30 Sep 2014
Coherent, Spectra-Physics, Hamamatsu and others commit more than $30 million to Obama’s BRAIN Initiative.
A group of optics and photonics companies are set to invest more than $30 million in support of President Obama’s ten-year Brain Research through Advancing Imaging Neurotechnologies (BRAIN) Initiative.
Recognising the potential for future applications in neuroscience through technologies like optogenetics, the firms joined forces with the National Photonics Initiative (NPI) to launch the Photonics Industry Neuroscience Group at a BRAIN conference hosted by the White House Office of Science and Technology (OSTP).
At that launch, the US National Institutes of Health (NIH) announced its first wave of funding under the BRAIN Initiative, with $46 million handed out to more than 100 investigators. Funded projects include new ways of classifying types of brain cells, using lasers to guide the firing of nerve cells, and entirely new brain imaging technologies.
Familiar photonics names
Industry partners involved in the NPI-led consortium, which will be focused on developing new optics and photonics technologies to help meet the BRAIN Initiative’s goals, include laser companies Coherent and Spectra-Physics, alongside familiar names like Hamamatsu and Thorlabs.
Also involved are instrumentation firm Agilent, advanced microscopy developer Inscopix, image data management specialist Accumetra and others.
Tom Baer, chairman of the NPI’s steering committee, said: “The NPI industry group is truly the first of its kind – a multidisciplinary industry consortium focused on developing new optics and photonics technologies to help achieve the President’s goals for the BRAIN Initiative.
“Launching our industry consortium alongside OSTP signifies our joint commitment to solving the brain’s greatest mysteries through optics and photonics innovation.”
Under the NPI, the industry consortium is expected to work closely with the BRAIN Initiative’s leaders, helping them to meet the overarching aim: in their words, to “revolutionize understanding of the human brain”.
More specifically, the key challenges for the photonics companies participating include developing the kind of imaging optics, laser sources, automated scanning technology and high-resolution cameras needed to provide up to a 100-fold increase in the ability to image groups of thousands of active neurons.
Miniature and implantable microscopes are also required, while there is a need for high-throughput protein engineering technology to develop a new generation of faster and more efficient fluorescent indicators of neural activity.
Launched in April 2013, the BRAIN Initiative is nothing if not ambitious. Speaking about the first wave of project funding, NIH director Francis Collins said: “The human brain is the most complicated biological structure in the known universe. We’ve only just scratched the surface in understanding how it works — or, unfortunately, doesn’t quite work when disorders and disease occur.”

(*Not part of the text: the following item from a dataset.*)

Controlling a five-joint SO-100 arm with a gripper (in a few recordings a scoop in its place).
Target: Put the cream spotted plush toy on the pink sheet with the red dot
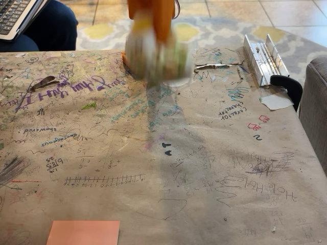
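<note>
- Plush toy [156,58] blurred, apparently carried under the orange arm [153,15]; fingers' state: cannot tell.
- Carry it across the worktop [204,168] to the pink sheet [83,232]; centre it before release.

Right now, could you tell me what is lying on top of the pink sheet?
Nothing rests on the visible part of the pink sheet. Its lower portion is cut off by the frame edge, so the red dot and anything there cannot be seen.
</note>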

Complexity means controversy
Pointing out the need for far better mapping and diagnostic tools than are currently available, he added: “There’s a big gap between what we want to do in brain research and the technologies available to make exploration possible. These initial awards are part of a 12-year scientific plan focused on developing the tools and technologies needed to make the next leap in understanding the brain.”
However, precisely because of the level of complexity indicated by Collins, both the BRAIN Initiative and Europe’s similar yet even more handsomely funded effort – the €1.2 billion Human Brain Project (HBP) – have proved controversial topics.
In July, hundreds of high-profile researchers said that they would boycott HBP. Their concern is that the apparent goal of building a large-scale computer simulation of brain activity is in fact far too ambitious to be achieved any time soon, and would pull funding away from other areas of neuroscience where useful results would be far more realistic.